§ **Instructions to follow**
Shown below is a listing with pictures; reproduce exactly, and only, the lines between the ones containing "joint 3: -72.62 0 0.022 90" and "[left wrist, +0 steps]", inclusive, leaving the pictures out.

§ **Given records**
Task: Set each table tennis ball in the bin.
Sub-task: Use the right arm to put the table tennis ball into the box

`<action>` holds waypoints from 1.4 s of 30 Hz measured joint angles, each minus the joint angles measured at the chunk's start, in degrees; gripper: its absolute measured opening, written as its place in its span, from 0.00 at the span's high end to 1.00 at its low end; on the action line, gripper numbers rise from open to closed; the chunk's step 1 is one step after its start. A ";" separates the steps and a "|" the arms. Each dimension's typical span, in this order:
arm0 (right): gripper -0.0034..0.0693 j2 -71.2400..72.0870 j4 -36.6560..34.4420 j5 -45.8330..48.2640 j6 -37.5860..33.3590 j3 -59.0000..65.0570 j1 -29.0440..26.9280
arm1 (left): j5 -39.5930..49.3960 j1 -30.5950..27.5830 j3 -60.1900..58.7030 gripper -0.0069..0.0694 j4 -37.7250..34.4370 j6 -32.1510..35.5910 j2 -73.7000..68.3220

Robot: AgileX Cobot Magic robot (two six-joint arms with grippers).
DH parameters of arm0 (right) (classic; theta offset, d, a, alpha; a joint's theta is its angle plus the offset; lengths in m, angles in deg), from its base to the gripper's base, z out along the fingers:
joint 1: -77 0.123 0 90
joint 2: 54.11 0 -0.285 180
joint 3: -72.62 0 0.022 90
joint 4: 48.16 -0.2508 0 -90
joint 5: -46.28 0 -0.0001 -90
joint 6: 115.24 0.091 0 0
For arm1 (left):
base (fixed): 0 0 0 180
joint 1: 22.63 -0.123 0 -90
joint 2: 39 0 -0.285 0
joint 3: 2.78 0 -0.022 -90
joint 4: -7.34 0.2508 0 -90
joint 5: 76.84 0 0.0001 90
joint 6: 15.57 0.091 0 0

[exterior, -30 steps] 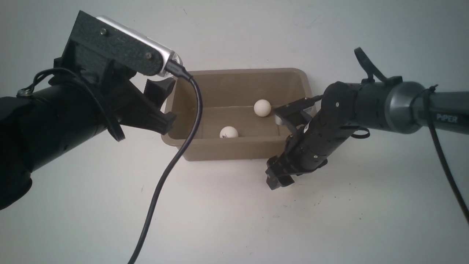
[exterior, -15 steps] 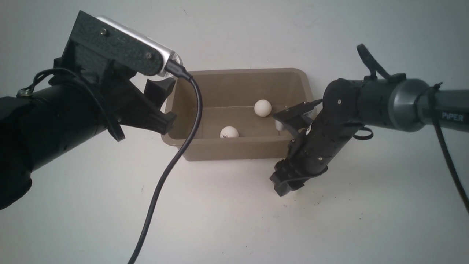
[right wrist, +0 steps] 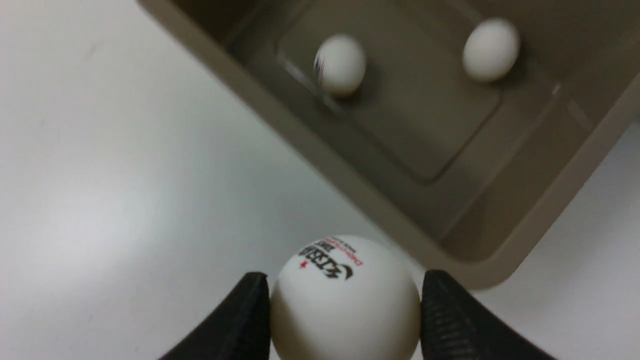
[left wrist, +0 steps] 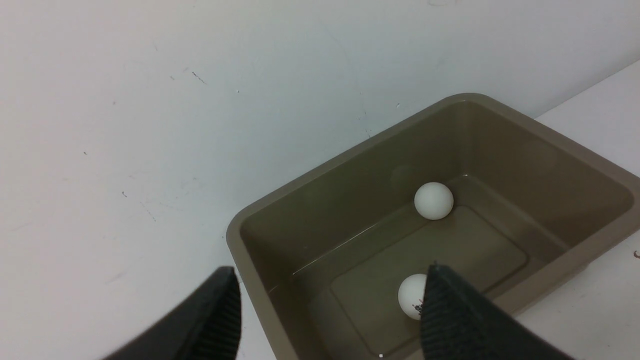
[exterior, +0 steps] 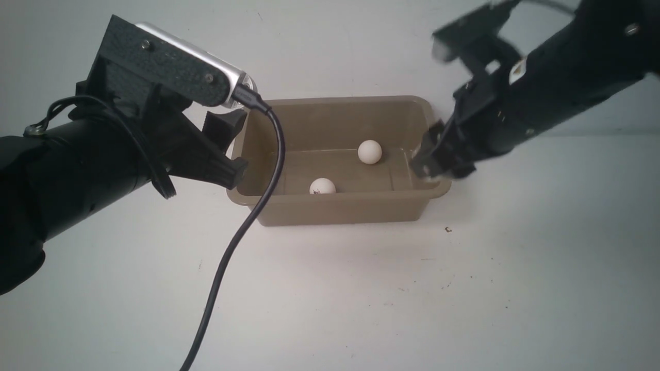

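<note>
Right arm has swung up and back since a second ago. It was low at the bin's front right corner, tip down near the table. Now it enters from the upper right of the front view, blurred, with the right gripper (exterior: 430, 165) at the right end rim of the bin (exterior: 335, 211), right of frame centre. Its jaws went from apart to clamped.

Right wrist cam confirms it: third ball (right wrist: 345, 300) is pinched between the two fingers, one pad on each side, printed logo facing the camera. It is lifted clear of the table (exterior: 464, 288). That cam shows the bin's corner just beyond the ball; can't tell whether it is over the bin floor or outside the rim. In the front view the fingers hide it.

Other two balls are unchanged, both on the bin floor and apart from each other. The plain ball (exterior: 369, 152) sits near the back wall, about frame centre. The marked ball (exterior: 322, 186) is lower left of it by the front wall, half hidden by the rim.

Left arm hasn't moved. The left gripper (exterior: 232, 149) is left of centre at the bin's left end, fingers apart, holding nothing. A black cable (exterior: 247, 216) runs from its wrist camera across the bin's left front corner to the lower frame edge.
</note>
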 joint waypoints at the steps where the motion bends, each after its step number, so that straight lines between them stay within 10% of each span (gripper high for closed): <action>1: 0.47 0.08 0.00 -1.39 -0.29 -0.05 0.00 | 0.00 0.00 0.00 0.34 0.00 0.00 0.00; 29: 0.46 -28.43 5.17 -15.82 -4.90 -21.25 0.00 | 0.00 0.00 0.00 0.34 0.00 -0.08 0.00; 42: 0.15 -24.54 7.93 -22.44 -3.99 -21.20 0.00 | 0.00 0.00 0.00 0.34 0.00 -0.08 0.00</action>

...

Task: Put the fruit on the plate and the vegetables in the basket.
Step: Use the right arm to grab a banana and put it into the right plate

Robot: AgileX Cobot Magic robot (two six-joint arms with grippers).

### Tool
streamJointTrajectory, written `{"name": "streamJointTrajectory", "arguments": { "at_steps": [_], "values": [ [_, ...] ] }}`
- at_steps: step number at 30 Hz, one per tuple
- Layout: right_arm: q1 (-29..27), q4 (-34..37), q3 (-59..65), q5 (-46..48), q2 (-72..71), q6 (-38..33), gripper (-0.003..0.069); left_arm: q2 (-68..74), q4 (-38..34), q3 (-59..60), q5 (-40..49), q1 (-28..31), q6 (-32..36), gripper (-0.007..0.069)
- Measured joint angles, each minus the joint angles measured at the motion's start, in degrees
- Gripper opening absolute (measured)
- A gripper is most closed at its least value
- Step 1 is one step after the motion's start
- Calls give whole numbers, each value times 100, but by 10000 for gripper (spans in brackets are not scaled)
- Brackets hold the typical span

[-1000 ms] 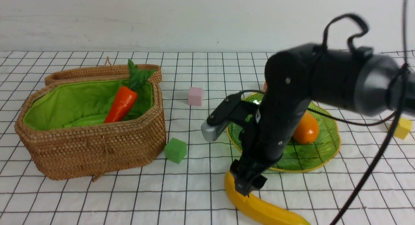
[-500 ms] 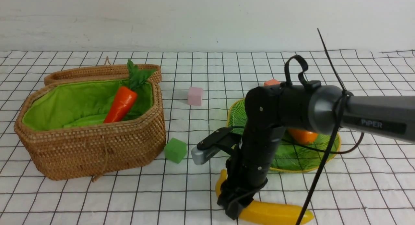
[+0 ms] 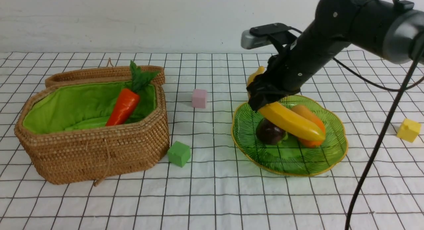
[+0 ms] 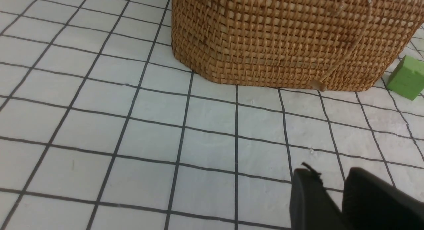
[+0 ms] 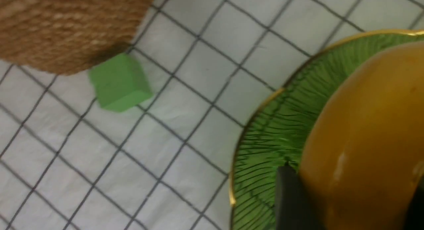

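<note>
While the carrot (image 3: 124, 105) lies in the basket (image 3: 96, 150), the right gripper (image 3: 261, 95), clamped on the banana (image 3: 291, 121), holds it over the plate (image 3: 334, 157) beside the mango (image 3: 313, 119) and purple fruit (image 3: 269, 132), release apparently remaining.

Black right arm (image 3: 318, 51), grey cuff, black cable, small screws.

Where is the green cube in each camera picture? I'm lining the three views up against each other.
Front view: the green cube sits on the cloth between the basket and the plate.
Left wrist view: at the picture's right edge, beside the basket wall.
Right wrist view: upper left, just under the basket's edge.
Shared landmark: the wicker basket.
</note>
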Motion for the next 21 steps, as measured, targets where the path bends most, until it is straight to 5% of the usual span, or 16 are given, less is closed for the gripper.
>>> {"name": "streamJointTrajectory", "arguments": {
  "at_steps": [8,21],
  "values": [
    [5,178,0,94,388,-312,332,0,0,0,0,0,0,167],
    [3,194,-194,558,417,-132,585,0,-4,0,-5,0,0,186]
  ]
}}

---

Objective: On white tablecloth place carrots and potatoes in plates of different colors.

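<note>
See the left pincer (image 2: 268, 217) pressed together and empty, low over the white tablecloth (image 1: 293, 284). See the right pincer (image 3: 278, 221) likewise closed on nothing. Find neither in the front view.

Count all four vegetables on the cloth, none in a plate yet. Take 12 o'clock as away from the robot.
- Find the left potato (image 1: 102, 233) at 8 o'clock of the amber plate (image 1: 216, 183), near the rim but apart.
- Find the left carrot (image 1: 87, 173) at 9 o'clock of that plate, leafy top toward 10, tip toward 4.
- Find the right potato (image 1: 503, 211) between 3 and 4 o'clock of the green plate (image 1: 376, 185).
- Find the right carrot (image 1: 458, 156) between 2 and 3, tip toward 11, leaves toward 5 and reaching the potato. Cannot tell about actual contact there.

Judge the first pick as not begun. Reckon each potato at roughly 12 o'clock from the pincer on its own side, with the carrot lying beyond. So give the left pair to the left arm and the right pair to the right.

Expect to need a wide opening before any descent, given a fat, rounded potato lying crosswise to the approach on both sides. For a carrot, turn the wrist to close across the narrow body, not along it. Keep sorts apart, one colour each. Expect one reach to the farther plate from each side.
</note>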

§ **Expected answer**
joint 3: -72.62 0 0.022 90
joint 4: 48.16 -0.2508 0 -90
joint 5: -46.28 0 -0.0001 -90
joint 6: 115.24 0.091 0 0
For arm1 (left):
base (fixed): 0 0 0 180
joint 1: 22.63 -0.123 0 -90
joint 2: 39 0 -0.285 0
joint 3: 2.78 0 -0.022 -90
joint 4: -7.34 0.2508 0 -90
joint 5: 76.84 0 0.0001 90
joint 6: 15.57 0.091 0 0

[exterior, -30 steps] 
[exterior, -15 steps] 
[right wrist, +0 steps] 
[left wrist, +0 steps] 

Nothing further is required by the exercise.